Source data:
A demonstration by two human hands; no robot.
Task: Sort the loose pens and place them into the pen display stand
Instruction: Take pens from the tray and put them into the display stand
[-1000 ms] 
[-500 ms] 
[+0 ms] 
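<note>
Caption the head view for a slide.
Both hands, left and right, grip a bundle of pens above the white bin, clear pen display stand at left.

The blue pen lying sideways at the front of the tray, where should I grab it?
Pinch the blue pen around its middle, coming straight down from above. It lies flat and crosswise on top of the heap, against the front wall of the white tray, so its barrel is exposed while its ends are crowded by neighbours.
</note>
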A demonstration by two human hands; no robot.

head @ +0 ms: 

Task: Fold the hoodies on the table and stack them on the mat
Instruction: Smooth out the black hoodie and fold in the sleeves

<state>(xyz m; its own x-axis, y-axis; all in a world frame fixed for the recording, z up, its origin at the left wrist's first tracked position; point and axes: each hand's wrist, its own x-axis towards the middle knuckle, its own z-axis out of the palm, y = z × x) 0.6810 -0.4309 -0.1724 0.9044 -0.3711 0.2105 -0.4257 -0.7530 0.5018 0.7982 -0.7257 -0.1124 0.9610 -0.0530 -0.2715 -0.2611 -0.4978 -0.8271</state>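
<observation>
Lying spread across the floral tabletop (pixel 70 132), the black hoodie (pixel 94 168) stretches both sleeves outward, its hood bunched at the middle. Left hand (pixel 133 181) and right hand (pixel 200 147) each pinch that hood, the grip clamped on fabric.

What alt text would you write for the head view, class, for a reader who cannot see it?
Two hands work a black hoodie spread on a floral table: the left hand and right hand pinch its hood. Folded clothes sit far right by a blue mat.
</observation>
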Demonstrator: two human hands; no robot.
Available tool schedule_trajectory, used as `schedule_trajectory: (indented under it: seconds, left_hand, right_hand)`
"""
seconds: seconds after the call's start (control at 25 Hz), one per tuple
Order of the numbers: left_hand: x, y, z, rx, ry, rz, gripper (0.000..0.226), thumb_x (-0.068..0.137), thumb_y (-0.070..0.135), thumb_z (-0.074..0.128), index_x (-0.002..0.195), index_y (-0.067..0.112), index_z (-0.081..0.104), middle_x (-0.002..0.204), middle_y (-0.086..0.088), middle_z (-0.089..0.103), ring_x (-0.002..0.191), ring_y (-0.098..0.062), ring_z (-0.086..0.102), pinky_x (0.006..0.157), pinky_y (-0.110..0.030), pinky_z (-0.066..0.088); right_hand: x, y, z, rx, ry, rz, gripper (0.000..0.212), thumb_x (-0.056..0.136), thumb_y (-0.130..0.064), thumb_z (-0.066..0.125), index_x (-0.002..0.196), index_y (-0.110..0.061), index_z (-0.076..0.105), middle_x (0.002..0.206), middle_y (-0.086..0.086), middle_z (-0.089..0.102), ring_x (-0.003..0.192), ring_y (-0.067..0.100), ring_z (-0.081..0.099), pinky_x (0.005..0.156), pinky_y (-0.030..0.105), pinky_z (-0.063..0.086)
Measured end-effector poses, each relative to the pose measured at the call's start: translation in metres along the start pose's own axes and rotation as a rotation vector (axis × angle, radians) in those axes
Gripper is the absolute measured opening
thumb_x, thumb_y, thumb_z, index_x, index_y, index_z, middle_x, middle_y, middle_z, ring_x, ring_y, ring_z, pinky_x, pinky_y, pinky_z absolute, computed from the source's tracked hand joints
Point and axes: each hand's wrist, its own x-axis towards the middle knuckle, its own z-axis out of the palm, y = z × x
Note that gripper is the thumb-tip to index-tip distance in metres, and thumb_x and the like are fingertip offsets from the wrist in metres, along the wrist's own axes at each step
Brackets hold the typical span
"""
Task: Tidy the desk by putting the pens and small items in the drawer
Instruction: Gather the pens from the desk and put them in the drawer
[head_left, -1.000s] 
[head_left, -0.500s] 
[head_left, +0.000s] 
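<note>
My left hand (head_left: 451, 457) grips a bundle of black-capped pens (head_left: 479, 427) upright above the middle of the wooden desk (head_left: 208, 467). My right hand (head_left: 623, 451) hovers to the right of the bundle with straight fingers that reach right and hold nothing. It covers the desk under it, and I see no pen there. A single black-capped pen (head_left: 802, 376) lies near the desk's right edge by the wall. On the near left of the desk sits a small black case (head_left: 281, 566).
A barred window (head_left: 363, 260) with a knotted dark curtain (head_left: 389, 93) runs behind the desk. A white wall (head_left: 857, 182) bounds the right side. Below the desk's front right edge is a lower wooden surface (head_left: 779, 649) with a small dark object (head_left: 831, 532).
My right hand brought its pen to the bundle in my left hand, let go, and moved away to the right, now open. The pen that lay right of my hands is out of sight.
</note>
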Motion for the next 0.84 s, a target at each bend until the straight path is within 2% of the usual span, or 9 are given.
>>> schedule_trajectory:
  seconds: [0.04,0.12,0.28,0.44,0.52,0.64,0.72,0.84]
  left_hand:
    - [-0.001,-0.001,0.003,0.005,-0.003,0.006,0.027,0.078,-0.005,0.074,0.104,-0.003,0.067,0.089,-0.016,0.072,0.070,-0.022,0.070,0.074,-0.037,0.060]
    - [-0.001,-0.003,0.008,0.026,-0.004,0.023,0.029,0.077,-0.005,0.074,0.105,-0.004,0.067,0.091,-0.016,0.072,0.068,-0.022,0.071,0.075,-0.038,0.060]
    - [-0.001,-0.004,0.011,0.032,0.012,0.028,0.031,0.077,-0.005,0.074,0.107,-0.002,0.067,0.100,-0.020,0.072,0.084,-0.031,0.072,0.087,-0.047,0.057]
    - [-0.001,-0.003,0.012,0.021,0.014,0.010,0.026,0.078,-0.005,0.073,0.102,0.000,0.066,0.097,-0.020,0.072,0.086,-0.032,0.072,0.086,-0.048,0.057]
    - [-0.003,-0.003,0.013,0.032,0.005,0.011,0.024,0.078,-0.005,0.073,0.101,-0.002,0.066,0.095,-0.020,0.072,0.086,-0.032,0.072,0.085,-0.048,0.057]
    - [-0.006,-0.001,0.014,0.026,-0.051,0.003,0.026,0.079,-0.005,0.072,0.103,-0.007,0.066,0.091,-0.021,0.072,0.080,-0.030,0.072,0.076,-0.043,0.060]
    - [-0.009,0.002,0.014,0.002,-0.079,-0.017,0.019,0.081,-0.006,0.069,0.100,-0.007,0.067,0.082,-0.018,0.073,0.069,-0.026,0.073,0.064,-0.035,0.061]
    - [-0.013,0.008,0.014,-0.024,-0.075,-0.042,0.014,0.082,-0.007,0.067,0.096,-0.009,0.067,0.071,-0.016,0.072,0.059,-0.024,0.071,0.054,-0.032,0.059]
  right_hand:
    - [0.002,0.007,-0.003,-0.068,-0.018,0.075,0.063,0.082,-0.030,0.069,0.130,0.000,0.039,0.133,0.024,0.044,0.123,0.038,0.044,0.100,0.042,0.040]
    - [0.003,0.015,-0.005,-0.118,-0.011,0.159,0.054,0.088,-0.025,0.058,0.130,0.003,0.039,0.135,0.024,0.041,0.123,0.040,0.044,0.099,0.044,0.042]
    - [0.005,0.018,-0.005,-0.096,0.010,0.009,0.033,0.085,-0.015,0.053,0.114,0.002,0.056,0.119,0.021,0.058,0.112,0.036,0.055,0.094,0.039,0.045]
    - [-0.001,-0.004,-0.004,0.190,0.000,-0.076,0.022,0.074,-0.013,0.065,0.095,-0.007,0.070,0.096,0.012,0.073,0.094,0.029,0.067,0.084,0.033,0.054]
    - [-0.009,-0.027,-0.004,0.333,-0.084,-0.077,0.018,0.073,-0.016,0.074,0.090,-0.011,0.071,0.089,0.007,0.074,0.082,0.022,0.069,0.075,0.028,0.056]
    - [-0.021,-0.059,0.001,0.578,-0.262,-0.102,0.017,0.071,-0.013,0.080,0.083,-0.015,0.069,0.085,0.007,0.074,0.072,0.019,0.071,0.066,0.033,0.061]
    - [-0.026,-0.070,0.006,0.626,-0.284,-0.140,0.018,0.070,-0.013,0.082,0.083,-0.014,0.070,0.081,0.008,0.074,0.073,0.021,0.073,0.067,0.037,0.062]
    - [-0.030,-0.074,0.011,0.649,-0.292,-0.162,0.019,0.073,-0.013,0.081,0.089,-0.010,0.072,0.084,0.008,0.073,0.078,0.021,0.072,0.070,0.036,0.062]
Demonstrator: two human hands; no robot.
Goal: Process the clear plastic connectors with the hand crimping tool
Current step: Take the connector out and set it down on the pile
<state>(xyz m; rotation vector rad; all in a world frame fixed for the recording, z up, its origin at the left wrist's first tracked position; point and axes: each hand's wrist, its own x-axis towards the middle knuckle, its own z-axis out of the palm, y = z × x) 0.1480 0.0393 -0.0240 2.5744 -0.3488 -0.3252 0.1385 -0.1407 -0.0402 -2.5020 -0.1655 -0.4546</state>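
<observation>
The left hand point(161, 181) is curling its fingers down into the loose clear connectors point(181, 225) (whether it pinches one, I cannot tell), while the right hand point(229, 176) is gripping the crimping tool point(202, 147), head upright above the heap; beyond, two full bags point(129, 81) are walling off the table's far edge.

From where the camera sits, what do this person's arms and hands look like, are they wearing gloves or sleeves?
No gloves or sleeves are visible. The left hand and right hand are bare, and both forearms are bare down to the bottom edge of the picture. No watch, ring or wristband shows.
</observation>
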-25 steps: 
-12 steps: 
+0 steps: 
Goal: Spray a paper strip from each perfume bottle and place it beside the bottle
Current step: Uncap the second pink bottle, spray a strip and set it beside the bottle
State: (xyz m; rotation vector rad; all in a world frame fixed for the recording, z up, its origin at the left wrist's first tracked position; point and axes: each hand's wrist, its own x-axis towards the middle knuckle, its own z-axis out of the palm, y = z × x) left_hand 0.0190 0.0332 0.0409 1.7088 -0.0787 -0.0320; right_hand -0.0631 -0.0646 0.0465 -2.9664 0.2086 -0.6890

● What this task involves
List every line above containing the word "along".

● Output
Measured end-effector poses, each relative to the pose measured at the call's start: translation in metres along the start pose's own axes and rotation as a rotation vector (axis × angle, radians) in those axes
Note that gripper is the thumb-tip to index-tip distance in metres, and thumb_x and the like are fingertip offsets from the wrist in metres, along the wrist's own axes at each step

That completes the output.